Exercise aim: Using the listing that follows, report how many lines include the word "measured", and add no other words.

Given material:

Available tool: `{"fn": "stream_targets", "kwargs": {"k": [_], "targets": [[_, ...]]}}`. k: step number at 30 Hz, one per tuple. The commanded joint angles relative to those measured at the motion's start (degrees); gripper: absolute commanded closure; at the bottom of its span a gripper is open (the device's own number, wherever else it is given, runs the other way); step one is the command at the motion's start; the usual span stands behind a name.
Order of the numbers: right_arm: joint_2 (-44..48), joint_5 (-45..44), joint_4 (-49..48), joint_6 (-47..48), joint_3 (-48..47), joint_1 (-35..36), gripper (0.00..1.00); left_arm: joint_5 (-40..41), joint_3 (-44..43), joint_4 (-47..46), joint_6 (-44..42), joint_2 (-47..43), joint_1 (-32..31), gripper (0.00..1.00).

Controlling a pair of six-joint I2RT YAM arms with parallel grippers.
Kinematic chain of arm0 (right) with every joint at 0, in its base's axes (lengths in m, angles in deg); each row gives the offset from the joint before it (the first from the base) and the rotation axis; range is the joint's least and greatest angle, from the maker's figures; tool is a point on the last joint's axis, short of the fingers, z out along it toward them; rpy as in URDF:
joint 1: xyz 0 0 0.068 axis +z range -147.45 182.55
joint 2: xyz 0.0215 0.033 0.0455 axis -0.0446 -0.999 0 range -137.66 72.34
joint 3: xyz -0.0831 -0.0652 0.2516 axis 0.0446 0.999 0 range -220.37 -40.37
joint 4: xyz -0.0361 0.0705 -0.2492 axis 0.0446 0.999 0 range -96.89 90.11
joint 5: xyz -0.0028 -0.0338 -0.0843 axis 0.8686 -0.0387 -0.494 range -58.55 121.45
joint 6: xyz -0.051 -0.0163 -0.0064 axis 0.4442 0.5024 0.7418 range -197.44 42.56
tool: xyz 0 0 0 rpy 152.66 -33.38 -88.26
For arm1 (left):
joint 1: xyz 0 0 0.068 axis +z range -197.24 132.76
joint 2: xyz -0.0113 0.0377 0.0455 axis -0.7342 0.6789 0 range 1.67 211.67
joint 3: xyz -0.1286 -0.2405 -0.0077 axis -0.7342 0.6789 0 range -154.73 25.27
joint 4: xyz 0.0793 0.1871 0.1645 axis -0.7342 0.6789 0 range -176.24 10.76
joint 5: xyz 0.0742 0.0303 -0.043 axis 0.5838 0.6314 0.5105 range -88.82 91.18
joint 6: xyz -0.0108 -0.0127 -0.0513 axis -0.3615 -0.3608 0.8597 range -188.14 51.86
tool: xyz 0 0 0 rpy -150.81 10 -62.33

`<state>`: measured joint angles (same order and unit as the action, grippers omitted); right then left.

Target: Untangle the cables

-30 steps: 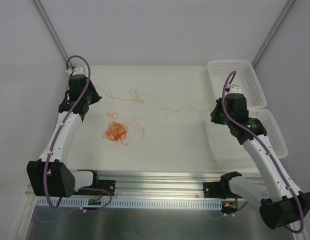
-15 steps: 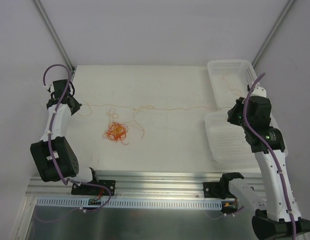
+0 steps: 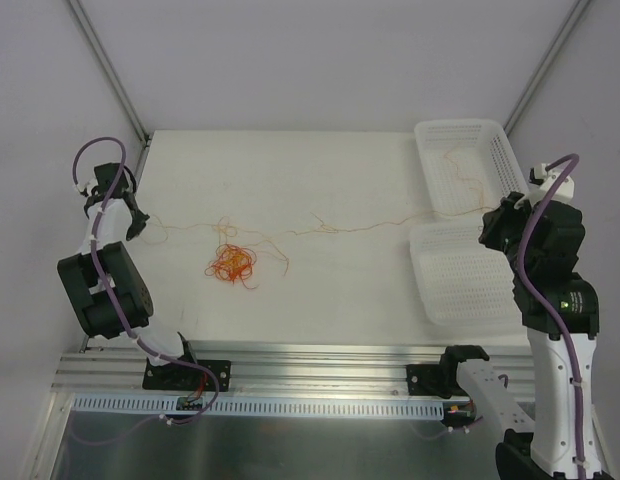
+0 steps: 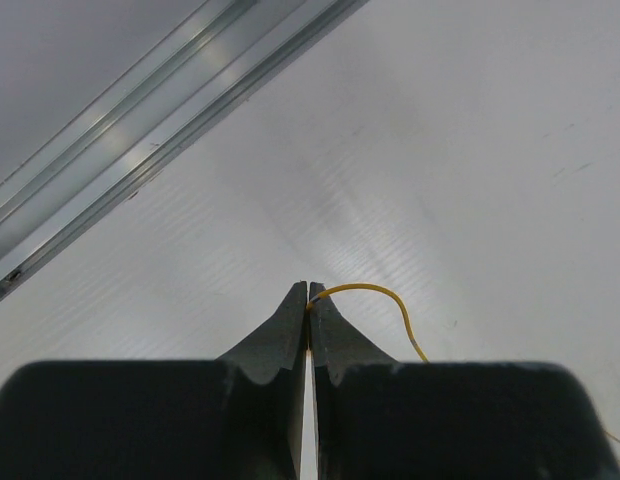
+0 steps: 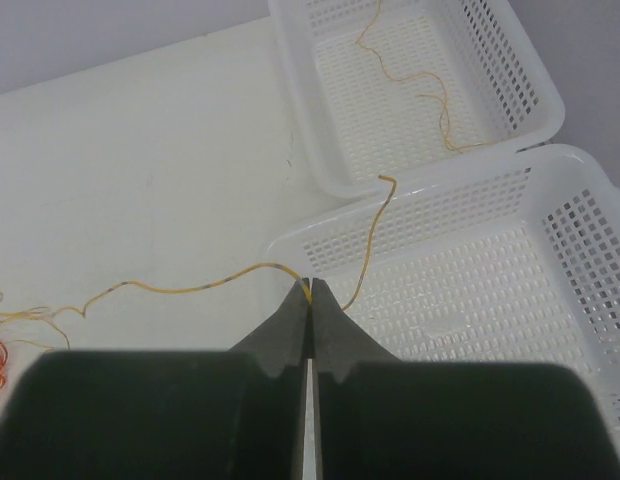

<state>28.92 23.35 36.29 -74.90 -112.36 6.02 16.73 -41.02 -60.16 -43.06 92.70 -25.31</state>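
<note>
A tangled clump of red-orange cables [image 3: 231, 264] lies on the white table left of centre. One thin yellow-orange cable [image 3: 330, 228] stretches across the table from the left side to the right. My left gripper [image 4: 308, 290] is shut on its left end [image 4: 365, 290], at the table's far left edge [image 3: 133, 222]. My right gripper [image 5: 310, 287] is shut on its right end [image 5: 195, 289], above the near basket [image 3: 470, 270]; a short tail [image 5: 372, 235] hangs past the fingers. Another yellow-orange cable [image 5: 420, 80] lies in the far basket [image 3: 468, 168].
Two white perforated baskets stand at the right, one behind the other. A metal frame post [image 4: 140, 130] runs along the left table edge near my left gripper. A rail [image 3: 320, 365] crosses the front.
Both arms have pulled outward: the left gripper to the far left edge, the right gripper right over the near basket. The yellow-orange cable has been drawn out straighter, away from the clump.
</note>
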Motion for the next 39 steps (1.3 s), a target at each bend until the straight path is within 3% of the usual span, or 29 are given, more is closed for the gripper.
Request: {"fn": "stream_targets", "kwargs": {"k": [1,4,11,18,21,26,39], "targets": [[0.44,-0.17,0.59,1.67,-2.81,-0.48,0.99,1.50,-2.63,0.81,1.11,1.00,0.83,1.00],[0.27,0.98,0.68,1.94,-3.69,-0.56,0.99,3.52,-2.45,0.98,0.50,2.31,1.27,1.00],[1.58,-9.55,2.61,5.98,-7.11,-0.56,0.99,0.79,-1.48,1.60,2.34,4.77,6.28,1.00],[2.64,-12.20,2.61,5.10,-7.38,-0.56,0.99,0.80,-1.66,1.78,2.87,6.27,7.16,1.00],[2.55,-9.32,1.91,5.80,-7.56,-0.56,0.99,-1.48,-1.48,1.86,3.22,6.10,7.25,1.00],[-1.22,3.60,0.77,5.19,-8.26,-0.56,0.99,-9.03,-1.04,1.78,3.92,3.90,6.20,1.00],[-14.67,2.29,-8.00,5.89,-22.22,-0.48,0.99,-15.46,-2.71,1.95,-0.38,-14.02,-3.73,1.00]]}}
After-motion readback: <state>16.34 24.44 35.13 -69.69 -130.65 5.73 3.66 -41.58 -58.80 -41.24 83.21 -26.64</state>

Written response: 2